WHAT THE TASK ASKS: Your task is to find every line of the data that holds the string "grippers" and copy it.

SUPPLIED DATA:
┄┄┄┄┄┄

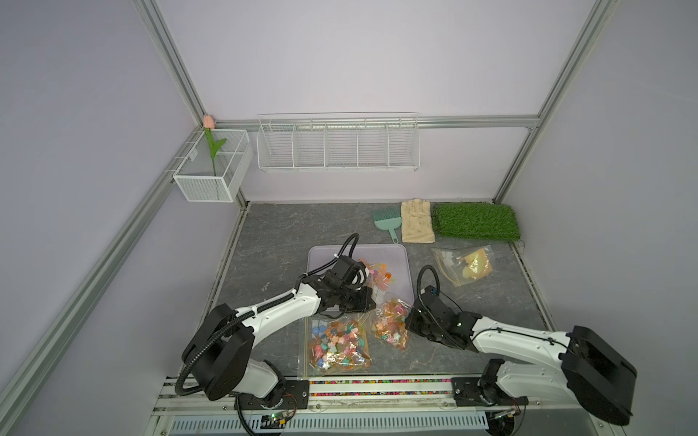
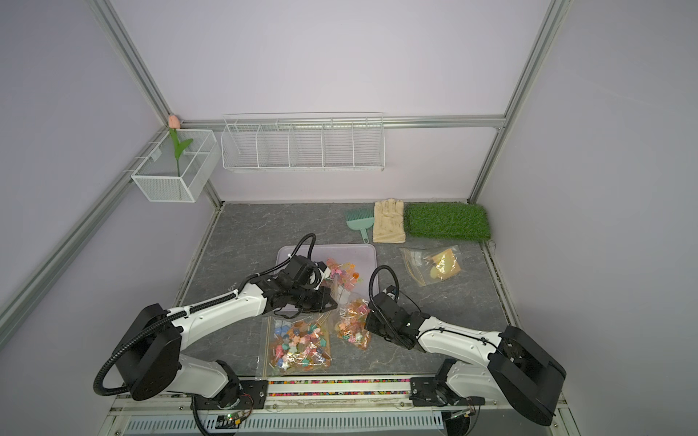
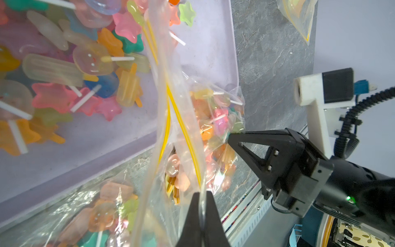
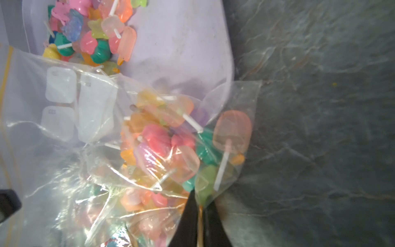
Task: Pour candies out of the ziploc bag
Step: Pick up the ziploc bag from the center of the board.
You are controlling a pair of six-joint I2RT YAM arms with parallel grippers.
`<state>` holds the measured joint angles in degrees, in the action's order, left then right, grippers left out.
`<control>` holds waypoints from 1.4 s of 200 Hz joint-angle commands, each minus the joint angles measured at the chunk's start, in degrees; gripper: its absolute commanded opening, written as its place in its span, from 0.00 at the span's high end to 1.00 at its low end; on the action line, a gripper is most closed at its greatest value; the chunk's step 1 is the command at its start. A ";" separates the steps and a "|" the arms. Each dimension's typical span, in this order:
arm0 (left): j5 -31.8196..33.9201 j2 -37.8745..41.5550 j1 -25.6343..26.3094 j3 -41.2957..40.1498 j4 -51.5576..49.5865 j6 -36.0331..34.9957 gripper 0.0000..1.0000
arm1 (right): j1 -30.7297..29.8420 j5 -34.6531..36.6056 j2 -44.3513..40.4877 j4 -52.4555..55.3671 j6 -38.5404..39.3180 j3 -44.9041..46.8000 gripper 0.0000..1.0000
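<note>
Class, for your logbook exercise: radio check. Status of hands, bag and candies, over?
Left hand shut on bag near zip. Right hand shut on its bottom end. Some candies in tray, rest in bag. Second bag lies close by.

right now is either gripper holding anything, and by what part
Both hold the same bag: the left gripper pinches its zip edge, the right gripper the far end, opposite the zip.

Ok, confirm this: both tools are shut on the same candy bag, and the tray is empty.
The tray is not empty: the left wrist view shows a pile of candies lying in it. The rest holds: the left tool and the right tool are both shut on the bag.
</note>
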<state>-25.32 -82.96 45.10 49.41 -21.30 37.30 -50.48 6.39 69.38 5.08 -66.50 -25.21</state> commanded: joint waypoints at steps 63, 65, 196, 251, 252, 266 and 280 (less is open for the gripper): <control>1.54 -0.62 0.54 3.05 -0.11 0.67 1.00 | -0.06 2.82 -8.58 6.91 1.60 -4.23 0.93; 1.51 -0.62 0.57 3.13 -0.03 0.71 1.00 | -0.10 2.96 -9.01 7.23 1.74 -4.41 0.93; 5.45 -0.47 0.51 10.45 -0.46 2.59 1.00 | 6.25 4.44 -13.66 18.82 7.70 -15.57 0.94; 6.51 -3.09 0.51 14.95 -0.26 3.10 1.00 | 11.58 -0.76 -10.88 20.34 11.53 -21.75 0.94; 6.47 -3.13 0.51 15.07 -0.25 3.12 1.00 | 11.61 -0.81 -10.82 20.37 11.59 -21.82 0.94; 5.65 -4.13 0.51 16.37 0.47 3.47 1.00 | 12.75 -1.12 -10.41 21.71 12.34 -23.09 0.94; 4.40 -5.10 0.60 17.24 1.44 3.65 1.00 | 13.92 -1.22 -10.90 23.11 12.43 -23.01 0.94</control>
<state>-20.21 -86.35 45.41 64.10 -21.50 40.10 -38.30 6.33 59.00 26.06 -56.12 -46.65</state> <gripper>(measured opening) 0.046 0.065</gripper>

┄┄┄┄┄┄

RESULT OF THE EXERCISE:
You are controlling a pair of six-joint I2RT YAM arms with parallel grippers.
`<state>` holds the measured joint angles in degrees, in the action's order, left then right, grippers left out.

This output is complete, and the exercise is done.